WORK TO COMPLETE = Each entry below is to be written out exactly, and the pictures are to be left out.

Stored entries:
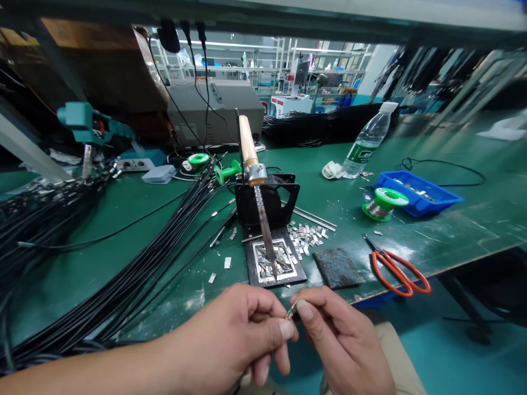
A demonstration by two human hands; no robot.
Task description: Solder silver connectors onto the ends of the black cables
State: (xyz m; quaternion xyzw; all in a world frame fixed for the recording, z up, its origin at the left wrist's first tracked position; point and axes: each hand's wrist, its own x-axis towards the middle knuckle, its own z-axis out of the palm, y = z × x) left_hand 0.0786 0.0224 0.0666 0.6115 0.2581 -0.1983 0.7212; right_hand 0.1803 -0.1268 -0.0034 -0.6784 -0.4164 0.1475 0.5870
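Observation:
My left hand is closed, with thumb and forefinger pinching a thin wire end that shows coloured strands. Opposite it, my right hand pinches a tiny silvery piece at the tip of those strands; fingertips hide most of it. Both hands are just in front of the bench edge. Beyond them a wooden-handled soldering iron rests tip down in a stand, over a square tray of small metal connectors. More loose connectors lie to the tray's right.
Black cables spread across the left. On the right are orange-handled scissors, a dark abrasive pad, a solder spool, a blue bin and a water bottle. A shelf beam crosses overhead.

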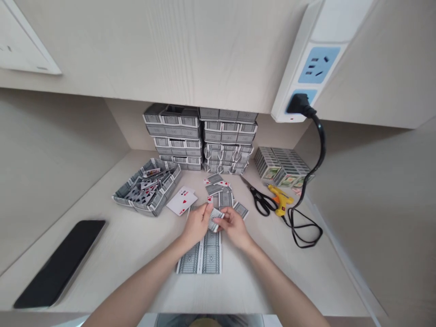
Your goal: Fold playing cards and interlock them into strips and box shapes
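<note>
Between my two hands is a grey-backed playing card [214,219], held up with its patterned back toward me. My left hand [198,223] grips its left side with the thumb on top. On the right side, my right hand [233,225] pinches the same card between thumb and fingers. Below them lies a flat panel of joined playing cards [200,259], partly covered by the hands. Loose folded cards [225,198] are scattered just beyond my fingers. Two larger face-up cards [182,200] rest to the left.
A card-built tray [155,209] full of loose cards stands at left, near a black phone-like slab [61,263]. Stacked card boxes [228,131] line the back. Black-handled scissors [262,202], a yellow glue gun [281,202] with a cord, and card packs [277,165] are at right.
</note>
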Motion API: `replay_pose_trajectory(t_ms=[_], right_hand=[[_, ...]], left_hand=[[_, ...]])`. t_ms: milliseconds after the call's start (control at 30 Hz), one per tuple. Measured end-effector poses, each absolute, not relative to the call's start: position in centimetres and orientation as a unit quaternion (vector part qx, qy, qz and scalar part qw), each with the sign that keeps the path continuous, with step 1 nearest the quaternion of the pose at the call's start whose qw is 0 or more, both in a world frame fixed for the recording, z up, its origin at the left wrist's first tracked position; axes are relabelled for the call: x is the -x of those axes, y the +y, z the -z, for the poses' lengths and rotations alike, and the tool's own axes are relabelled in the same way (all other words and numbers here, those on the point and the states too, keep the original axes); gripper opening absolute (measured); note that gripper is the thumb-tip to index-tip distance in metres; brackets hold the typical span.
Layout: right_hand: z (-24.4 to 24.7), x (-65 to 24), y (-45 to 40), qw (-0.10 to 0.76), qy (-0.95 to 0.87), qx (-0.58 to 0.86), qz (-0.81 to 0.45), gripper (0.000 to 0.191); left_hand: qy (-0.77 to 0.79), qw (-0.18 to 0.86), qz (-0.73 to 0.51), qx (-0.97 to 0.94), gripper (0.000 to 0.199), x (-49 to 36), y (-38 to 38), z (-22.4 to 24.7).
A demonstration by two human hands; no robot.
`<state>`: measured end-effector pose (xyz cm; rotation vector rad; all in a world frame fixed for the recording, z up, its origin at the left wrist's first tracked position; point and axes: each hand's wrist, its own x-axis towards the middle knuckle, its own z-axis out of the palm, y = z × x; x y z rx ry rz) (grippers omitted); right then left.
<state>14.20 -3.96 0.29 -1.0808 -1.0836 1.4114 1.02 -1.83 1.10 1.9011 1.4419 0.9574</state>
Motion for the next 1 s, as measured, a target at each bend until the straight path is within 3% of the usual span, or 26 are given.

SOLUTION TO THE PROBLEM =
A demonstration by two human hands; no robot.
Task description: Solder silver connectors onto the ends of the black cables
State: (xyz m; quaternion xyzw; all in a world frame fixed for the recording, z up, its origin at the left wrist's first tracked position; point and axes: each hand's wrist, its own x-axis towards the middle knuckle, its own z-axis out of the palm, y = z × x) left_hand 0.0786 0.0224 0.0666 0.6115 0.2581 -0.1983 0.7212; right_hand 0.1803 -0.1268 -0.0034 -0.6784 -0.4164 0.1475 0.5870
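Observation:
My left hand is closed, with thumb and forefinger pinching a thin wire end that shows coloured strands. Opposite it, my right hand pinches a tiny silvery piece at the tip of those strands; fingertips hide most of it. Both hands are just in front of the bench edge. Beyond them a wooden-handled soldering iron rests tip down in a stand, over a square tray of small metal connectors. More loose connectors lie to the tray's right.
Black cables spread across the left. On the right are orange-handled scissors, a dark abrasive pad, a solder spool, a blue bin and a water bottle. A shelf beam crosses overhead.
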
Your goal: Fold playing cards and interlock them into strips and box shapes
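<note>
Between my two hands is a grey-backed playing card [214,219], held up with its patterned back toward me. My left hand [198,223] grips its left side with the thumb on top. On the right side, my right hand [233,225] pinches the same card between thumb and fingers. Below them lies a flat panel of joined playing cards [200,259], partly covered by the hands. Loose folded cards [225,198] are scattered just beyond my fingers. Two larger face-up cards [182,200] rest to the left.
A card-built tray [155,209] full of loose cards stands at left, near a black phone-like slab [61,263]. Stacked card boxes [228,131] line the back. Black-handled scissors [262,202], a yellow glue gun [281,202] with a cord, and card packs [277,165] are at right.
</note>
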Motion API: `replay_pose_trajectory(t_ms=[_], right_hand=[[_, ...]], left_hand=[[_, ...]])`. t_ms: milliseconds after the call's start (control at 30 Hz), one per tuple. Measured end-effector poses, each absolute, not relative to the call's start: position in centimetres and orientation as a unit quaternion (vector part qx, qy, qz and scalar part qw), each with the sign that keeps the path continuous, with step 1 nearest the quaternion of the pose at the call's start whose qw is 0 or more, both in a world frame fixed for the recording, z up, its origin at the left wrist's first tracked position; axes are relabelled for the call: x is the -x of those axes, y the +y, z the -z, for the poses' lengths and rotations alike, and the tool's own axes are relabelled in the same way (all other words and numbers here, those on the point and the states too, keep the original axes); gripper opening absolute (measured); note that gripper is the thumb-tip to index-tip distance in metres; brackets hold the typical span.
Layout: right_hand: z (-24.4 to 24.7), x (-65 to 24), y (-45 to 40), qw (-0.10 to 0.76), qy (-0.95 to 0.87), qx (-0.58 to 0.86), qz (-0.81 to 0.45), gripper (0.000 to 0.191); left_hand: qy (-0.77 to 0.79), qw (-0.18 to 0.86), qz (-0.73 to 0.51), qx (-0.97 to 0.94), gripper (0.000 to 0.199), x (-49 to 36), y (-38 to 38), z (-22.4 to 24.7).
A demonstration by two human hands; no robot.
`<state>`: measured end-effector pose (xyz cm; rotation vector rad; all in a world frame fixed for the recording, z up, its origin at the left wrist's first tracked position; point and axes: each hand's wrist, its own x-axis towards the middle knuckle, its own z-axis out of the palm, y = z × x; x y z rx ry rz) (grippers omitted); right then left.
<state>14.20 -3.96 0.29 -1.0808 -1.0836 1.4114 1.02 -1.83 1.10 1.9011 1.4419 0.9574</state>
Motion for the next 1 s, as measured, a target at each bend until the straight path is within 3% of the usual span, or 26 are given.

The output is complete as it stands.